Exercise details - Please reproduce the listing word for word. Pictures stay out.

Information supplied -
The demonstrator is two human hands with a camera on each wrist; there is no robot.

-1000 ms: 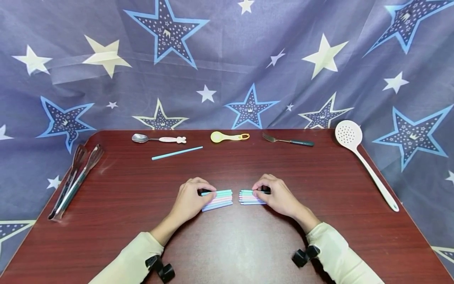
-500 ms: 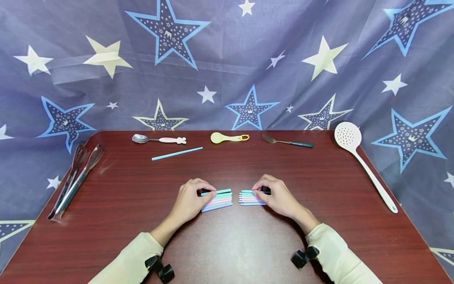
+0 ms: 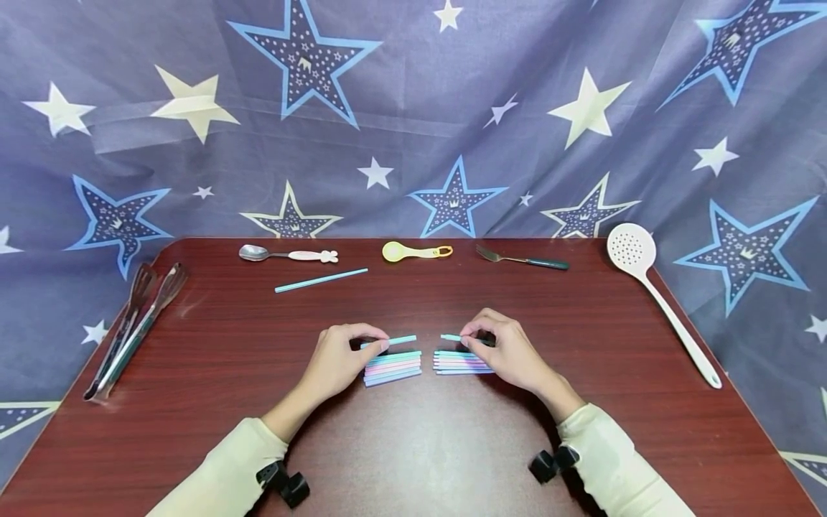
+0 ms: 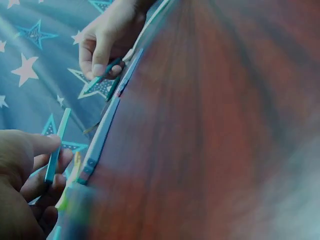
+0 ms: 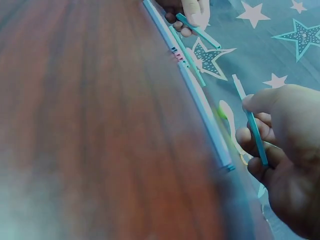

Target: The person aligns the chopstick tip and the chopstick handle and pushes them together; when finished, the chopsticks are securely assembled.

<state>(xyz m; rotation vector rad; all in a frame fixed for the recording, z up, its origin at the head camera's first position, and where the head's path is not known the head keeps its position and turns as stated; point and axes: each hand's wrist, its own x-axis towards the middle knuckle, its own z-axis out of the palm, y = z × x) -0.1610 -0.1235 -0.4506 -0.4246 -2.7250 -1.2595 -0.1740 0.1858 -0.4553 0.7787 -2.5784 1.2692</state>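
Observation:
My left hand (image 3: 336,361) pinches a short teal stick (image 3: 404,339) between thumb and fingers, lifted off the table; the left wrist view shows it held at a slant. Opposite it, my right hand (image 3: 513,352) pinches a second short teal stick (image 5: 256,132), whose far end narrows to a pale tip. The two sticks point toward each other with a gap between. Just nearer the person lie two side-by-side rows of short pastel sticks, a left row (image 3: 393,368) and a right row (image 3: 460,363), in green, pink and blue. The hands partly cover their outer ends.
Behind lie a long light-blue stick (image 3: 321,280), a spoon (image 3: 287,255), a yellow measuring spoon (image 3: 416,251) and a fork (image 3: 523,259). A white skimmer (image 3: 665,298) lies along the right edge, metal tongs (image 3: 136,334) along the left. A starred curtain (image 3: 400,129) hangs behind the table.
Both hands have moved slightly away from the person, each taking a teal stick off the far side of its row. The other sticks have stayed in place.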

Exercise result -
The demonstrator is two human hands with a camera on each wrist; there is no robot.

-1000 ms: 
-500 ms: 
+0 ms: 
+0 ms: 
+0 ms: 

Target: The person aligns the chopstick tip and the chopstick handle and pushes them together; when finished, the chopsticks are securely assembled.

<state>(xyz m; rotation vector rad; all in a frame fixed for the recording, z up, its origin at the head camera's first position, and where the head's path is not known the head keeps its position and turns as stated; point and axes: each hand's wrist, its own x-axis towards the middle knuckle, its own z-axis out of the palm, y = z × x) -0.1610 -0.1235 -0.4506 -0.4246 -2.7250 -1.2595 -0.1740 0.1858 -0.4553 0.7787 -2.5784 1.2692</state>
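Observation:
My left hand (image 3: 336,361) pinches a short teal stick (image 3: 404,339) between thumb and fingers, lifted off the table; the left wrist view shows it held at a slant. Opposite it, my right hand (image 3: 513,352) pinches a second short teal stick (image 5: 256,132), whose far end narrows to a pale tip. The two sticks point toward each other with a gap between. Just nearer the person lie two side-by-side rows of short pastel sticks, a left row (image 3: 393,368) and a right row (image 3: 460,363), in green, pink and blue. The hands partly cover their outer ends.
Behind lie a long light-blue stick (image 3: 321,280), a spoon (image 3: 287,255), a yellow measuring spoon (image 3: 416,251) and a fork (image 3: 523,259). A white skimmer (image 3: 665,298) lies along the right edge, metal tongs (image 3: 136,334) along the left. A starred curtain (image 3: 400,129) hangs behind the table.
Both hands have moved slightly away from the person, each taking a teal stick off the far side of its row. The other sticks have stayed in place.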

Nothing more is needed for this exercise.